Going West

As the east coast swelled in population, the western United States was seen as a new opportunity. Little regard was taken for the people that already lived there, which dislocated millions of Native Americans. With Andrew Jackson’s trail of tears in the 1838 and 1839 as possibly the most famous and one of the most tragic, where 4,000 out of 15,000 people died during a forced removal and march off of their lands to Oklahoma.

After the U.S.- Mexican war, when the United States gained much of the Western United States as we know it today, people of the time felt that moving tribes from the east to west “This had to be done to save these poor Indian people. They don’t fit in the East, so we have to move them out beyond the frontier where they can do their Indian thing unmolested. This is the only possible way to save them.” The attitudes speak highly of the ignorance of the time and an attitude of disposal. For instance, the Cherokee nation had a higher literacy rate than the white Southern United States. Many Native people were trilingual as a result of trading, and phenomenal entrepreneurs. Their forced move west would bring many civilized practices to the American West from the east, which began to change the cultures found there. Well before white settlers established permanency.

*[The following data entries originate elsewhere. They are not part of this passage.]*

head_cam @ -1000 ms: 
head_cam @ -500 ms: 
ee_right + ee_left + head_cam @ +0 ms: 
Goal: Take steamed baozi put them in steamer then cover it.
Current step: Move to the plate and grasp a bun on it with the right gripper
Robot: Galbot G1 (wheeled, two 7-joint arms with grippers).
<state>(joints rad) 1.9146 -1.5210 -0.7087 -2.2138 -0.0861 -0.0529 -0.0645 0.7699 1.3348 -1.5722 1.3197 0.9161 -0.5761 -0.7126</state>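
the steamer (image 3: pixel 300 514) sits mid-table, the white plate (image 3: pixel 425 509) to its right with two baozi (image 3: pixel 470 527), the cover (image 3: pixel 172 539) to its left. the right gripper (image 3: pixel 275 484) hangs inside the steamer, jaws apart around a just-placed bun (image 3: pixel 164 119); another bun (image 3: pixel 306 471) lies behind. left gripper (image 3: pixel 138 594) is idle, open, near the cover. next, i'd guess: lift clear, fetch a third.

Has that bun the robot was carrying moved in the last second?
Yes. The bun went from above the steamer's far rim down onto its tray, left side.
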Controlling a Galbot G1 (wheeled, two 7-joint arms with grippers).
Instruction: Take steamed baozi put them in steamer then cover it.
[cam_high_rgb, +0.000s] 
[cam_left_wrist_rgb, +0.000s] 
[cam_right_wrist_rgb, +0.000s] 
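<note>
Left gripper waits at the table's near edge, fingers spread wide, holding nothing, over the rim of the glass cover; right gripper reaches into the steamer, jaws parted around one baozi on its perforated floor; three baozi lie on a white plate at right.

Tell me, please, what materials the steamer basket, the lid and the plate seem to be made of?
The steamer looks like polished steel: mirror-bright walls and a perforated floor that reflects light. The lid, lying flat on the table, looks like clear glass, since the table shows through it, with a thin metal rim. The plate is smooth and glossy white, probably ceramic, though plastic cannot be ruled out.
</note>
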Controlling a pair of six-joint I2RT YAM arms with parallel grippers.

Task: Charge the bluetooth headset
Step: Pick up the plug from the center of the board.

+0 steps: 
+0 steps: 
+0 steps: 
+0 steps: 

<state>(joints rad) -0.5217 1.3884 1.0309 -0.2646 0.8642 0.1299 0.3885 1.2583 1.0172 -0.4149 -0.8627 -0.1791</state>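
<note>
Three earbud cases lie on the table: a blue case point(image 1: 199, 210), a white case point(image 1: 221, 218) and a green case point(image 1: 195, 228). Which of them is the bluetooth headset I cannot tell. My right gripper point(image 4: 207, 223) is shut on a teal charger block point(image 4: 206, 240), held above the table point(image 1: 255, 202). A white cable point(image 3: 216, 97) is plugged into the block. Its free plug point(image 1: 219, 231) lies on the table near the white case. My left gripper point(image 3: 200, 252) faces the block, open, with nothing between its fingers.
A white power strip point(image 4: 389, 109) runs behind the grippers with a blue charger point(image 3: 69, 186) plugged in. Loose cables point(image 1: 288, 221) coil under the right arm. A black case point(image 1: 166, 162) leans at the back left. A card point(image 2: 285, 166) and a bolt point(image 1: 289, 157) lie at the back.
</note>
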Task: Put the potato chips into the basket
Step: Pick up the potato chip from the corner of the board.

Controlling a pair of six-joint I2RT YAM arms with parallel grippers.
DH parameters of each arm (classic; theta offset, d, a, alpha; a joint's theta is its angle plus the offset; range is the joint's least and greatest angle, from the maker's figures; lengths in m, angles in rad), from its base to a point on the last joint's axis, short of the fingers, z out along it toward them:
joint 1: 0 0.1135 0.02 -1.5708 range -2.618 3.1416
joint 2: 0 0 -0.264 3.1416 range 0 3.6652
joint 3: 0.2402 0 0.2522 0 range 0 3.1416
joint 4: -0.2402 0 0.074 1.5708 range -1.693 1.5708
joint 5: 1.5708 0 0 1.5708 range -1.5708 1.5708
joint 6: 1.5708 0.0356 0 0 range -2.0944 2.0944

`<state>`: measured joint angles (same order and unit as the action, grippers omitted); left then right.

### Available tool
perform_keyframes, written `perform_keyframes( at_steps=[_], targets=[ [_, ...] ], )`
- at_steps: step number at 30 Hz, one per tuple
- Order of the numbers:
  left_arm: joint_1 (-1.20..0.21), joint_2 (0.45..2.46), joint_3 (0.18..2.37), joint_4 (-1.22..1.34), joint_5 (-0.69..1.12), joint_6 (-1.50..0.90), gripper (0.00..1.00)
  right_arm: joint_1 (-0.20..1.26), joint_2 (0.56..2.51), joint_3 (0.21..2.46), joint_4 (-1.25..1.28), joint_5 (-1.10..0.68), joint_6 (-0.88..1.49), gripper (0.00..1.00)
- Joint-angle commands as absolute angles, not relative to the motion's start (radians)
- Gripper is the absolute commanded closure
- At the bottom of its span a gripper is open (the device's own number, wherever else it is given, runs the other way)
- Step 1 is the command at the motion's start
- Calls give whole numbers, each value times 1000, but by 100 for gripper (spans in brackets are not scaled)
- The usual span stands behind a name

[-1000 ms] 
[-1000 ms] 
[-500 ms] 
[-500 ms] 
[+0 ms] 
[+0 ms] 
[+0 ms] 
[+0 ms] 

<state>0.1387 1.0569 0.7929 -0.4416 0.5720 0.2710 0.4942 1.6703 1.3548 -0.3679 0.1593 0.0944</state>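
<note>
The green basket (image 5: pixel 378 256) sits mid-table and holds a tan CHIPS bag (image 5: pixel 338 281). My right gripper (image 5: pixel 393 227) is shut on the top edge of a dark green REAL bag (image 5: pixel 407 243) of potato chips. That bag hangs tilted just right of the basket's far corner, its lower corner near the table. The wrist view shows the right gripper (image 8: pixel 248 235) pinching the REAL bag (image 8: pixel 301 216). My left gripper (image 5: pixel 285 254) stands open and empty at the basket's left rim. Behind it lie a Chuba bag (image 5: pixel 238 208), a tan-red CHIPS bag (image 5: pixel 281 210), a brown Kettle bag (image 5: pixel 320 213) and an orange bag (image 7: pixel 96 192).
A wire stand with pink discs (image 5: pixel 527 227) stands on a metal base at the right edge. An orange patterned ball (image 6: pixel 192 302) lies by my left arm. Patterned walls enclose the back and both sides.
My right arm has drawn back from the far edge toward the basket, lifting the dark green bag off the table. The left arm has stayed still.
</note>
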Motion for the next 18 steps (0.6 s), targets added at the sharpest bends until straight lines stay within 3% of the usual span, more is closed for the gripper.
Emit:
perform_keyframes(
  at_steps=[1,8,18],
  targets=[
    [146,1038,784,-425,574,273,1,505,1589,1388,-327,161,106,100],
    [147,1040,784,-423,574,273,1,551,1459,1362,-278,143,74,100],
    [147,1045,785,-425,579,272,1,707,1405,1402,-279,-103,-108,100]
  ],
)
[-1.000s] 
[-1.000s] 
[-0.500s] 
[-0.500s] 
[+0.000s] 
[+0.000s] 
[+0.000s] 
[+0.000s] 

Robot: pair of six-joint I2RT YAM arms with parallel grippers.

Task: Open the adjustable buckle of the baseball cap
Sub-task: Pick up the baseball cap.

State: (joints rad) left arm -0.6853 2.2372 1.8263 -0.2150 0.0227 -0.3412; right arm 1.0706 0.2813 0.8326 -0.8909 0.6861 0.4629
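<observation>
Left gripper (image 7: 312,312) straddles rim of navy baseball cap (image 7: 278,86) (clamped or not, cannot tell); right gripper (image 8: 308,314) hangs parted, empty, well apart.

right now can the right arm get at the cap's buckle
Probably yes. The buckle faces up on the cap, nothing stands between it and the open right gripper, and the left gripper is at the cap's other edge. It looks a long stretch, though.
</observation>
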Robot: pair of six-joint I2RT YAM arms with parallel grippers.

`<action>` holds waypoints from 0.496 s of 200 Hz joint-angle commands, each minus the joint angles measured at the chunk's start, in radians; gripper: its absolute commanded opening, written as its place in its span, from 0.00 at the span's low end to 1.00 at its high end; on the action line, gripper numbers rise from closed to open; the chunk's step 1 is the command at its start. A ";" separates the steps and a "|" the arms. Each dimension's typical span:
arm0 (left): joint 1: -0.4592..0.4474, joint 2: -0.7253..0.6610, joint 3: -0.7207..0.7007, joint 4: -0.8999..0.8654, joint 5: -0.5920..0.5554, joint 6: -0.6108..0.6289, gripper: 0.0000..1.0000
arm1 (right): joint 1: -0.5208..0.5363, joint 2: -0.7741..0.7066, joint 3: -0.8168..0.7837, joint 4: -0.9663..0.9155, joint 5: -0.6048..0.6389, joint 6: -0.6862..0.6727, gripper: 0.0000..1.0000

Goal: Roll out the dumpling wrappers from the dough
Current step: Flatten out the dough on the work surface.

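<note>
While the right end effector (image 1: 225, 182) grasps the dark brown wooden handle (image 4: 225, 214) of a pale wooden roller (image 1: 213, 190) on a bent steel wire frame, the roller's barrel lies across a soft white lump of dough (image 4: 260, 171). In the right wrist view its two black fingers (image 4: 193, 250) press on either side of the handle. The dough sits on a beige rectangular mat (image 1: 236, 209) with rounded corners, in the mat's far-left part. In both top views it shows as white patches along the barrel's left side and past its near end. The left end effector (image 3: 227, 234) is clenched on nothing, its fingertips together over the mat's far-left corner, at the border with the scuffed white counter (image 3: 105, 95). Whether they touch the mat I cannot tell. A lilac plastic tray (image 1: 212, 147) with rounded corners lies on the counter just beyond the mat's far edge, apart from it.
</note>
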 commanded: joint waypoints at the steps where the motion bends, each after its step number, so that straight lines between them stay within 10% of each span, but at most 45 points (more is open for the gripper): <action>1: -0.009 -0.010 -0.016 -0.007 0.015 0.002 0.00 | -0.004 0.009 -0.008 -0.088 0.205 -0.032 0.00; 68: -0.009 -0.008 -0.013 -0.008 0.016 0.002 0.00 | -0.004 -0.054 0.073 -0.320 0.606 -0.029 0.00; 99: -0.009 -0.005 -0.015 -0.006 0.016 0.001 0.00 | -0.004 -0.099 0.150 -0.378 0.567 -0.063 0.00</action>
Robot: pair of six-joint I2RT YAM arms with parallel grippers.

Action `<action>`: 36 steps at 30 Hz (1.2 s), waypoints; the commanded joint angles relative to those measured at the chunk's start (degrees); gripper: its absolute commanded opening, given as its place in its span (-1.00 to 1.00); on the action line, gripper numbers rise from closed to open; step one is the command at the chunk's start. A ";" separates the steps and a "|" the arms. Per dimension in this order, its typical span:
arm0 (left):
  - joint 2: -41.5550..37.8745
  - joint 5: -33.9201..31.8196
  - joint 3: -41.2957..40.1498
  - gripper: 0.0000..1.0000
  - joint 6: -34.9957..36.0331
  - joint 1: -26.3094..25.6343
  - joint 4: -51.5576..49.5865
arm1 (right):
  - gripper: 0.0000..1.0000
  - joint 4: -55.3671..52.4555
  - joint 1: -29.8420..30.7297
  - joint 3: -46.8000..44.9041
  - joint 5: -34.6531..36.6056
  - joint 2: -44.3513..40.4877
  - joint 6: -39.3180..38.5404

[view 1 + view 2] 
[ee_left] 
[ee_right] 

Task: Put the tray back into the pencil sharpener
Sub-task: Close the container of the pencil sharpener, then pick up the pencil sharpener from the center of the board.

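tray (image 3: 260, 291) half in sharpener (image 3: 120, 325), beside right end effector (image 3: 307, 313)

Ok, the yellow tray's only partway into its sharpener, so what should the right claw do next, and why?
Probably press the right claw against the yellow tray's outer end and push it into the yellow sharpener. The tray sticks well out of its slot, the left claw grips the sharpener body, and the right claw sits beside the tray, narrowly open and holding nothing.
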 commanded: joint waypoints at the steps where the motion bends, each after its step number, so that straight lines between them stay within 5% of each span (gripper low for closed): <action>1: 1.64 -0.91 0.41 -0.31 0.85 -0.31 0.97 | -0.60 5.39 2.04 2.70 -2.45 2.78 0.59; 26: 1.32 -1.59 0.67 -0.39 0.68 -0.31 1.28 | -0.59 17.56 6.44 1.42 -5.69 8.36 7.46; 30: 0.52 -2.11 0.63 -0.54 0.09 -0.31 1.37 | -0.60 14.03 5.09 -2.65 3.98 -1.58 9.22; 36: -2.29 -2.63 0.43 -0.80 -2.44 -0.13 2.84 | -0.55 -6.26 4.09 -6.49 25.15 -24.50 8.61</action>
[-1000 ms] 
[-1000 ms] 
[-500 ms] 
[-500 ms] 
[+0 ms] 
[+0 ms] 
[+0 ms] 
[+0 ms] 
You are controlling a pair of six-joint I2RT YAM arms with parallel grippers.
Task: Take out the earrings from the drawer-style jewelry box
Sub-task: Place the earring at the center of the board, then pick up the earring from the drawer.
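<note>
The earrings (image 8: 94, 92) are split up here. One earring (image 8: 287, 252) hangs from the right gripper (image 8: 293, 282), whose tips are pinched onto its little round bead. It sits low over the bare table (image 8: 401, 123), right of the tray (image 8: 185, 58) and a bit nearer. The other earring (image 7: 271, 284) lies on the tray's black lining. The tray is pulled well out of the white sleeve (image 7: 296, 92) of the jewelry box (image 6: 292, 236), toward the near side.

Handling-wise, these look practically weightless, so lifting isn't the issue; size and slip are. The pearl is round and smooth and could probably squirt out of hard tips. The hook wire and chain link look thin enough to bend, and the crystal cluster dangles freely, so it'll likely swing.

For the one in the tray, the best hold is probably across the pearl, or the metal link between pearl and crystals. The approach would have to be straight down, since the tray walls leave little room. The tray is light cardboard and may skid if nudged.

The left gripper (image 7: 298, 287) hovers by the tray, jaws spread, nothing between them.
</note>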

As the 19th century marched on more and more white settlers began to transform the areas with trade, forts, new territories and eventually states. Government entities rose, gold rushes boomed and busted, and the native population would be pushed further and further out of areas many had called home for centuries. Pressure from railroad companies and a desire for vast tracks of land for ranching and homesteading often drove the taking of these lands through broken treaties. In the plains this also meant the drive to completely destroy the American Bison population, a vital food and resource for plains tribes. This was largely driven by the railroading companies in an attempt to also starve out the tribes and remove them from being in their way. By the 1870s less that 1000 bison survived. hunters-shooting-at-a-herd-of-bison-everett

Through all of this white settlers saw opportunity to have a new and better life in the American west. There was far more land for less money and in some areas, like Oklahoma in 1889 they were giving it away for free! These new tracks of land meant an ability to farm, or ranch which could be very lucrative, and make a living far better than in the Eastern United States. For many new settlers from Europe they also had a chance to find land that reminded them of home, to help ease the discomfort of diaspora that followed them to the United States. Gold and silver rushes could mean even less work for a faster fortune, and people of desperation and hard lives looked west to finally have a life they dreamed of. The railroads also meant jobs as it became that east and west coast would soon be linked through railroad expansion and that meant hand laying each piece of steel and wood to make tracks. This also meant men to do it and jobs.  Others found callings in military service and being posted at forts throughout the west, it meant clothes, shelter and steady meals.